> _REQUIREMENT_
Set down a faithful copy of every record below, with no images.
━━ TASK DATA ━━
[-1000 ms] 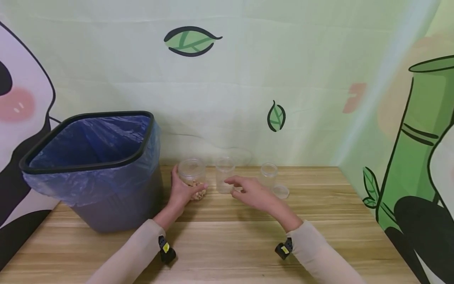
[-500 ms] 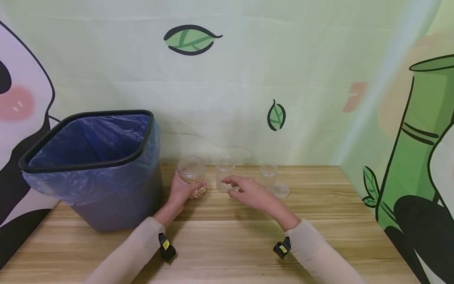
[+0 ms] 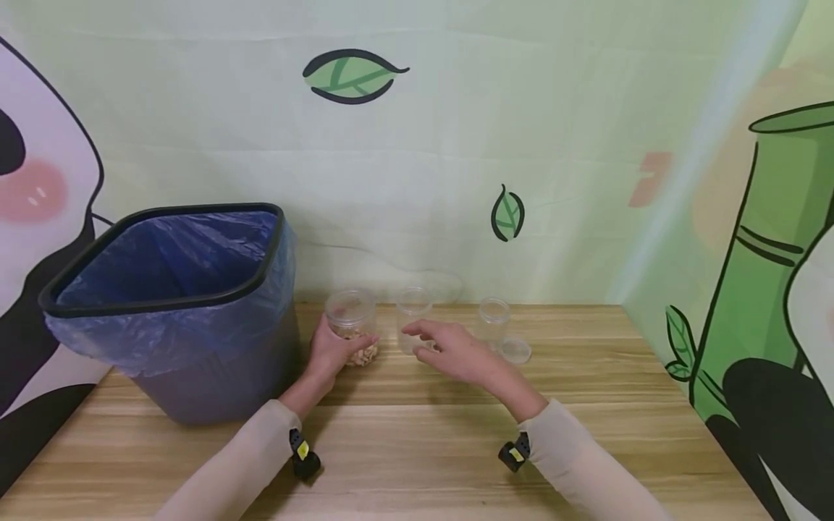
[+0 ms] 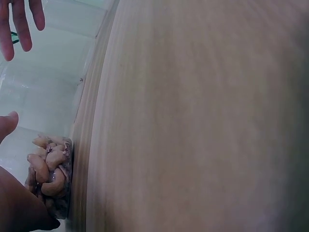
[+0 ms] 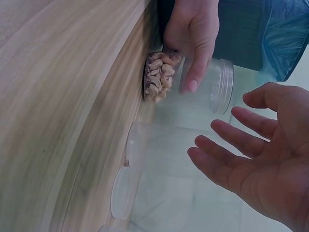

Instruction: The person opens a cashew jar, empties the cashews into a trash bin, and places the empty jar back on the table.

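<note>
A clear plastic jar (image 3: 352, 311) with cashews (image 3: 362, 350) in its lower part stands upright at the back of the table, right of the bin. My left hand (image 3: 331, 350) grips it from the left, thumb across the front; the other fingers are mostly hidden. In the right wrist view, the cashews (image 5: 160, 77) fill only the bottom. My right hand (image 3: 456, 350) is in front of a second clear jar (image 3: 413, 307), overlapping its lower right side in the head view. Its fingers are spread and loosely bent, with nothing between them.
A smaller clear jar (image 3: 494, 318) stands further right, with a clear round lid (image 3: 517, 351) flat on the wood beside it. A grey bin (image 3: 221, 383) with a blue liner takes up the left side. A printed cloth (image 3: 443, 145) hangs behind the table.
My right hand has drifted slightly left, across the second jar. The left hand stays on the cashew jar, nearly still.
</note>
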`<move>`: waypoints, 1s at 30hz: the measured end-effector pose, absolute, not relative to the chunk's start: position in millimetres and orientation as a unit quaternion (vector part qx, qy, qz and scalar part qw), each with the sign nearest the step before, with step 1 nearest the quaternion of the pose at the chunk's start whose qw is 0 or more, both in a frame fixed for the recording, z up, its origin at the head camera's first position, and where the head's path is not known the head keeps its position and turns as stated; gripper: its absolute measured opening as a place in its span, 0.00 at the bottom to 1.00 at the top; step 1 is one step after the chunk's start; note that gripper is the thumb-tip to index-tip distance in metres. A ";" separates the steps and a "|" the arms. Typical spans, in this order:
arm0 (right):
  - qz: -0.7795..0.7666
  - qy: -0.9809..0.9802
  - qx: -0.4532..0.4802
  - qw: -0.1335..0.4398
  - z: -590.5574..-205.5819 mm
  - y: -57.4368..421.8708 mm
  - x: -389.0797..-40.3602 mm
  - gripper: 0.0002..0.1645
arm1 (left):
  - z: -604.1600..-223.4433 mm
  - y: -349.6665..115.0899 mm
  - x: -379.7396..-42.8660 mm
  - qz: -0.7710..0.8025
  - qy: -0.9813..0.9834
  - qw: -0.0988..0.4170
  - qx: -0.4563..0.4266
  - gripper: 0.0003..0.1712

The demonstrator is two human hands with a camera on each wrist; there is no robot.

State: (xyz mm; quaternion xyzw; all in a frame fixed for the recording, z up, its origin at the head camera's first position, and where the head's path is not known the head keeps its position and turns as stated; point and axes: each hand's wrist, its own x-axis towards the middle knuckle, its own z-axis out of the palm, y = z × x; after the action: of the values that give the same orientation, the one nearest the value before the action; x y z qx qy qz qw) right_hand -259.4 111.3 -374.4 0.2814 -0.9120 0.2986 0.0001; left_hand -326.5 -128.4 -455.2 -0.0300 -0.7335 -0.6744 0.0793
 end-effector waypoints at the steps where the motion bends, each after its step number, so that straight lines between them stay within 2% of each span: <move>1: 0.298 -0.912 0.282 0.000 -374.3 111.0 -259.8 0.25 | -455.0 -128.3 -326.2 -0.673 -0.735 0.079 -0.030 0.54; 15: 0.301 -0.908 0.293 0.011 -364.5 103.7 -261.0 0.27 | -452.3 -128.2 -321.7 -0.663 -0.744 0.081 -0.028 0.54; 30: 0.304 -0.907 0.287 0.043 -358.9 93.6 -262.8 0.33 | -433.2 -116.5 -299.0 -0.631 -0.767 0.081 -0.081 0.49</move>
State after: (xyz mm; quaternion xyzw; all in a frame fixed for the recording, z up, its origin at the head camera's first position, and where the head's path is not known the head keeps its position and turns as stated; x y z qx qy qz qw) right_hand -262.8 93.6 -358.9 0.2869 -0.9073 0.3043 0.0430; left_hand -299.0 -116.5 -433.2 -0.0813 -0.7673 -0.6309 0.0813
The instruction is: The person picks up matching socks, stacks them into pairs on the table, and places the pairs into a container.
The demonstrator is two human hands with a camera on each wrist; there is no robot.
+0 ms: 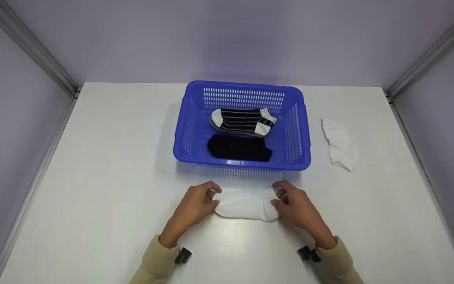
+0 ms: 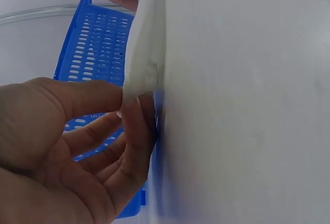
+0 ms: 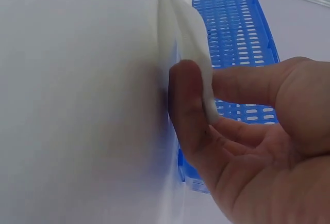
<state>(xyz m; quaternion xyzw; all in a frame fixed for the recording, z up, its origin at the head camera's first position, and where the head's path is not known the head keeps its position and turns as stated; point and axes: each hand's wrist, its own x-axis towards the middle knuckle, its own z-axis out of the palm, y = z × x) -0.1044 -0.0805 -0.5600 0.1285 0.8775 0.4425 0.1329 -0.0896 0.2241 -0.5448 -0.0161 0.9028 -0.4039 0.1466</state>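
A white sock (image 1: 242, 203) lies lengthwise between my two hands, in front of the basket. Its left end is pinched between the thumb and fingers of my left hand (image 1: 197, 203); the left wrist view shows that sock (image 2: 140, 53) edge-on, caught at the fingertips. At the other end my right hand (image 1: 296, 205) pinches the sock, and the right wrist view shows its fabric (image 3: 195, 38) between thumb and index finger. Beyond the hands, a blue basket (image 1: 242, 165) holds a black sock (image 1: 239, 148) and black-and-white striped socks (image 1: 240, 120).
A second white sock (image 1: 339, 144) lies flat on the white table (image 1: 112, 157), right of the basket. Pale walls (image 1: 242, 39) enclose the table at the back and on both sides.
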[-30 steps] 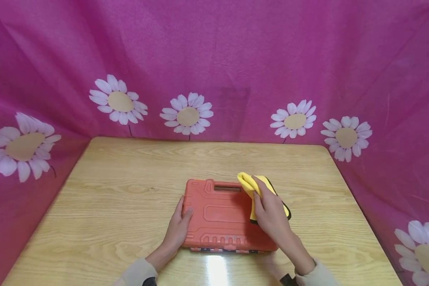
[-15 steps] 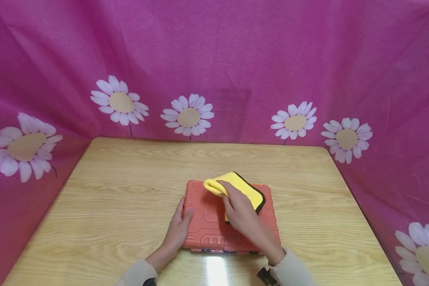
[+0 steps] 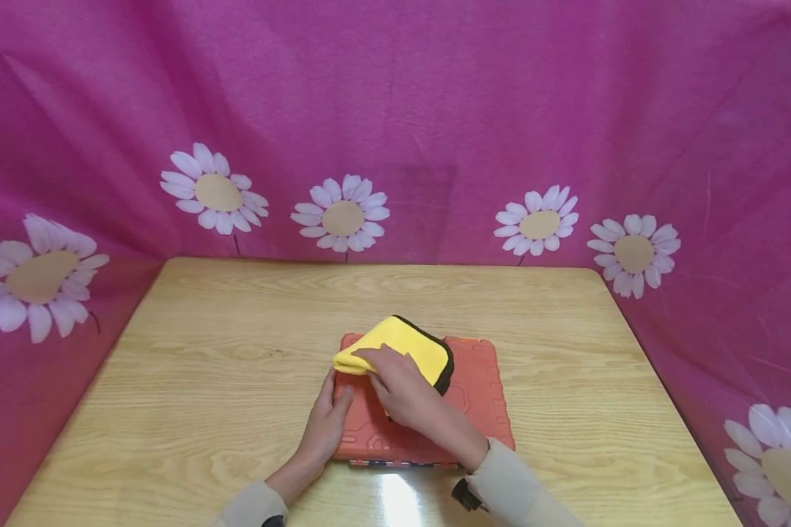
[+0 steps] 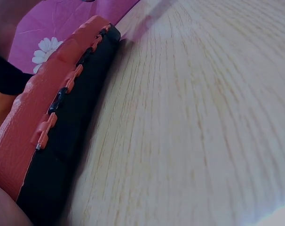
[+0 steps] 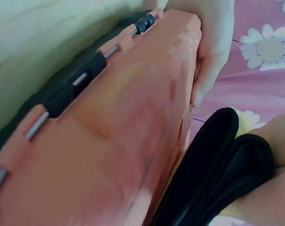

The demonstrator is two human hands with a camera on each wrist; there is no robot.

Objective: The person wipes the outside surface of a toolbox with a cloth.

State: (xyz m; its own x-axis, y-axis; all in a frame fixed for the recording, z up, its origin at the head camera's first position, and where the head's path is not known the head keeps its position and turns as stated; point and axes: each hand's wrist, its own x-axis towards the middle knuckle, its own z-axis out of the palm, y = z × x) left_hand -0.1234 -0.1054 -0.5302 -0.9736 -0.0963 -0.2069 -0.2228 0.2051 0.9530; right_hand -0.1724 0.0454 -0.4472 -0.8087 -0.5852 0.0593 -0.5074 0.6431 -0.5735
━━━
> _EXERCISE RESULT_
[-1000 ms] 
[-500 ms] 
[+0 ms] 
[+0 ms] 
[+0 ms] 

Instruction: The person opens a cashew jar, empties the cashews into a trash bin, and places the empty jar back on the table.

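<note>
A clear plastic jar (image 3: 352, 311) with cashews (image 3: 362, 350) in its lower part stands upright at the back of the table, right of the bin. My left hand (image 3: 331, 350) grips it from the left, thumb across the front; the other fingers are mostly hidden. In the right wrist view, the cashews (image 5: 160, 77) fill only the bottom. My right hand (image 3: 456, 350) is in front of a second clear jar (image 3: 413, 307), overlapping its lower right side in the head view. Its fingers are spread and loosely bent, with nothing between them.
A smaller clear jar (image 3: 494, 318) stands further right, with a clear round lid (image 3: 517, 351) flat on the wood beside it. A grey bin (image 3: 221, 383) with a blue liner takes up the left side. A printed cloth (image 3: 443, 145) hangs behind the table.
My right hand has drifted slightly left, across the second jar. The left hand stays on the cashew jar, nearly still.
</note>
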`<move>`: waypoints, 1s at 30hz: the measured end-effector pose, absolute, not relative to the chunk's start: position in millimetres and orientation as a unit quaternion (vector part qx, qy, qz and scalar part qw), each with the sign nearest the step before, with step 1 nearest the quaternion of the pose at the chunk's start whose qw is 0 or more, both in a frame fixed for the recording, z up, its origin at the head camera's first position, and where the head's path is not known the head keeps its position and turns as stated; gripper: its absolute measured opening as a place in its span, 0.00 at the bottom to 1.00 at the top; step 1 is one step after the chunk's start; note that gripper is the thumb-tip to index-tip distance in metres. A ";" separates the steps and a "|" the arms. Typical spans, in this order:
arm0 (right):
  - qz: -0.7795..0.7666
  - qy: -0.9809..0.9802
  - qx: -0.4532..0.4802
  - qw: -0.1335..0.4398
  - z: -590.5574..-205.5819 mm
  - y: -57.4368..421.8708 mm
  - x: -389.0797..-40.3602 mm
  - gripper: 0.0002..0.1645
arm1 (left):
  - z: -604.1600..-223.4433 mm
  - y: -349.6665..115.0899 mm
  - x: -379.7396..-42.8660 mm
  - qz: -0.7710..0.8025
  - qy: -0.9813..0.9834
  - qw: -0.0988..0.4170
  - qx: -0.4563..0.4266
  - gripper: 0.0003..0.1712

The demonstrator is two human hands with a camera on each wrist; there is no robot.

State: (xyz mm; quaternion xyzw; all in a frame fixed for the recording, z up, its origin at the head camera's first position, and where the head's path is not known the head keeps its position and turns as stated; point and axes: each hand's wrist, its own x-axis towards the middle knuckle, its own z-axis out of the palm, y = z × x; after the action: of the values that give the same orientation, the one nearest the value before the action; x y z qx qy qz qw) right_hand -259.4 111.3 -374.4 0.2814 -0.9120 0.2986 0.0001; left_hand -326.5 -128.4 -455.2 -0.0300 -0.7335 -0.6744 0.0793
 end-effector waypoints at the steps where the motion bends, each after its step number, so that straight lines between them stay within 2% of each span: <move>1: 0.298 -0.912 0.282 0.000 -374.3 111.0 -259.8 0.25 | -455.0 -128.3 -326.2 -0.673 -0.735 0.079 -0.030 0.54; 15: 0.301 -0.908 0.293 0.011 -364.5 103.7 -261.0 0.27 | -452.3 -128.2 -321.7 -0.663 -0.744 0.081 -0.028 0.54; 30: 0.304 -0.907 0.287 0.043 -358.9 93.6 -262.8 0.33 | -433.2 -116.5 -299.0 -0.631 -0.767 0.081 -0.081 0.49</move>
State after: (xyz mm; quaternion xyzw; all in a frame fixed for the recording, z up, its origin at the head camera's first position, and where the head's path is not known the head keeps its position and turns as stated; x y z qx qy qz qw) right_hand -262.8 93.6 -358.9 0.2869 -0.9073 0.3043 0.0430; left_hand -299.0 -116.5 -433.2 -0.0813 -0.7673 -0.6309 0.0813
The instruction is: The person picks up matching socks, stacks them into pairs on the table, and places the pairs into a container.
The demonstrator is two human hands with a camera on each wrist; there is no robot.
+0 ms: 
+0 ms: 
+0 ms: 
<state>(xyz m; quaternion xyzw; all in a frame fixed for the recording, z up, its origin at the head camera's first position, and where the head's path is not known the head keeps its position and turns as stated; point and axes: each hand's wrist, its own x-axis towards the middle knuckle, its own z-axis out of the palm, y = z × x) -0.1044 -0.0805 -0.5600 0.1285 0.8775 0.4425 0.1329 -0.0896 0.2241 -0.5448 -0.0161 0.9028 -0.4039 0.1466</state>
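A white sock (image 1: 242, 203) lies lengthwise between my two hands, in front of the basket. Its left end is pinched between the thumb and fingers of my left hand (image 1: 197, 203); the left wrist view shows that sock (image 2: 140, 53) edge-on, caught at the fingertips. At the other end my right hand (image 1: 296, 205) pinches the sock, and the right wrist view shows its fabric (image 3: 195, 38) between thumb and index finger. Beyond the hands, a blue basket (image 1: 242, 165) holds a black sock (image 1: 239, 148) and black-and-white striped socks (image 1: 240, 120).
A second white sock (image 1: 339, 144) lies flat on the white table (image 1: 112, 157), right of the basket. Pale walls (image 1: 242, 39) enclose the table at the back and on both sides.
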[-30 steps] 
[-15 steps] 
[+0 steps] 
[+0 steps] 
[+0 steps] 

The demonstrator is two human hands with a camera on each wrist; there is no robot.

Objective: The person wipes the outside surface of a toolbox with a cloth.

State: (xyz m; its own x-axis, y-axis; all in a frame fixed for the recording, z up, its origin at the head camera's first position, and where the head's path is not known the head keeps its position and turns as stated; point and axes: each hand's wrist, its own x-axis towards the middle knuckle, its own z-axis out of the palm, y = z × x) left_hand -0.1234 -0.1054 -0.5302 -0.9736 -0.0963 -0.2069 -0.2228 0.2051 0.9530; right_hand -0.1724 0.0454 -0.4472 -0.8087 -0.5852 0.0593 -0.5074 0.6431 -0.5735

This exercise requires no further response.